Other information retrieval processes were devised that extended and refined the Boolean term searching method to, although not necessarily reducing the size of the solution set, attempt to rank the resultant documents. One such effort is by term weighting the query terms and/or term weighting the occurrence of terms in the solution set of documents by frequency. Expanded term weighting operations make ranking of documents possible by assigning weights to search terms used in the query. Documents that are returned with higher ranking search terms are themselves ranked higher in relevance. However, a more useful variation of term weighting is by occurrence frequency in resultant document database, thereby allowing the documents in the solution set to be ranked. A higher term occurrence frequency in a resultant document is indicative of relevance.
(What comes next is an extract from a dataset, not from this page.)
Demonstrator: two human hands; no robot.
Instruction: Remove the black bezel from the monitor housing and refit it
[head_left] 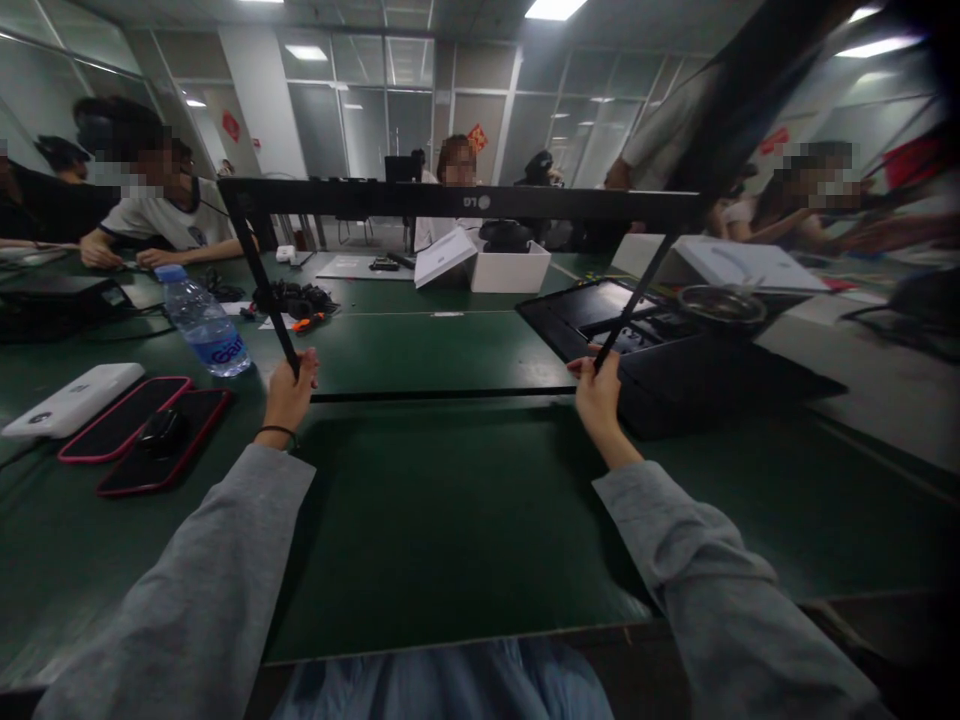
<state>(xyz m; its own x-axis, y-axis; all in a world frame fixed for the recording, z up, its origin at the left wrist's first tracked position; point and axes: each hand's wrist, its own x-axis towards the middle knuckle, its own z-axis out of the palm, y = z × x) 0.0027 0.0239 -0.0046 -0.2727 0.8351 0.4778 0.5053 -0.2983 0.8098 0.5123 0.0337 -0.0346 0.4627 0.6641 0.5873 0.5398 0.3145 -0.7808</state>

Boolean searching variants that allow for term frequency based document ranking have a number of drawbacks, the most obvious of which is that longer documents have a higher probability of being ranked higher in the solution set without a corresponding increase in relevance. Additionally, because the occurrence of the term is not context related, higher ranking documents are not necessarily more relevant to the user. Moreover, if the user does not have an understanding of the subject matter being searched, the combination of Boolean logic and term weighting may exclude the most relevant documents from the solution and simultaneously under rank the most relevant documents to the subject matter. Additionally, certain techniques are language dependent, for instance word stemming and thesaurus.
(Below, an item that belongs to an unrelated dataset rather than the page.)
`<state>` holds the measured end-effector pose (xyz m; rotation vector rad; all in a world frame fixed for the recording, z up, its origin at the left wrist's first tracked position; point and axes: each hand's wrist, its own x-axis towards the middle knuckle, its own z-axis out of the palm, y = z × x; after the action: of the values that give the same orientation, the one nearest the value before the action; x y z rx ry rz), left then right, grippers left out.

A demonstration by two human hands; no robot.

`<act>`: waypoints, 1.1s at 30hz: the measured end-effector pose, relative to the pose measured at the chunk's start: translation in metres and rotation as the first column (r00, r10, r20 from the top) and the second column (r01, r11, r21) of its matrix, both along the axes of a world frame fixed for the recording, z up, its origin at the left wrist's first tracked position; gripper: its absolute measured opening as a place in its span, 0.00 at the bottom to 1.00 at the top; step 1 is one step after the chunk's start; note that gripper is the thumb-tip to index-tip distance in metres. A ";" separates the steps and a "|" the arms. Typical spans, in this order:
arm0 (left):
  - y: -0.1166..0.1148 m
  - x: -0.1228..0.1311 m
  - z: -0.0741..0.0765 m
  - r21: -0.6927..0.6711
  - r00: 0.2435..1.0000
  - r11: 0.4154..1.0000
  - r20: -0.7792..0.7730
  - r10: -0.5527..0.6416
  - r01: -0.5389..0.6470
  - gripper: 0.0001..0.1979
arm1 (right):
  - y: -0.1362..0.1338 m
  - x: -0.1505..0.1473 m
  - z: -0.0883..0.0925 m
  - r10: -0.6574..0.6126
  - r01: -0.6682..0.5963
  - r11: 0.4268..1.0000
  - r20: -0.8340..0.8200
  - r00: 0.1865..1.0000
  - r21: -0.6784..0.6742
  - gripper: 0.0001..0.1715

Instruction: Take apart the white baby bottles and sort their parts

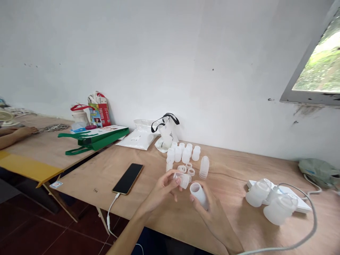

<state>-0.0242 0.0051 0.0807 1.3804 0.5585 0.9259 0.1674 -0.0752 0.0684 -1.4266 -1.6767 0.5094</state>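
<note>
My left hand (166, 186) is closed on a clear plastic cap (181, 180), tilted on its side above the table. Close by on the right, my right hand (208, 203) wraps round a white translucent bottle (198, 194), its open mouth turned up towards me. The two pieces are apart. Just beyond my hands lie several translucent rings (191, 171). A stack of clear caps (204, 167) stands to their right. Behind the rings, several white bottles (186, 154) stand in a group.
A phone (128, 178) with a cable lies left. At right, larger translucent bottles (280, 209) stand by a white power strip (293, 198) and a grey cable (315, 219). Bags (167, 136) line the wall. Another person's arm (16, 136) rests on the far-left table.
</note>
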 end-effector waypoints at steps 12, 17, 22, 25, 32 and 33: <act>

Information retrieval methods have been devised that combine Boolean logic with other techniques such as content-based navigation, where shared terms from previously attained documents are used to refine and expand the query. Additionally, Boolean operators have been replaced with fuzzy operators that recognize more than simple true and false values and weighted query expansion has been accomplished using a thesaurus. Thesaurus or a dictionary is a common way to expand queries and can be used to broaden the meaning of the term as well as narrowing it down or simply finding related terms. The main problem of using a thesaurus is that terms have different meanings, depending upon the subject. Thesaurus is therefore often used in databases within a special field like pharmacological and biomedical databases where they can be constructed manually. While each of the above described improvements provide some benefit to the user, the solution set of documents does not optimally convey the right information to a user if the user does not have an understanding of the subject matter being searched.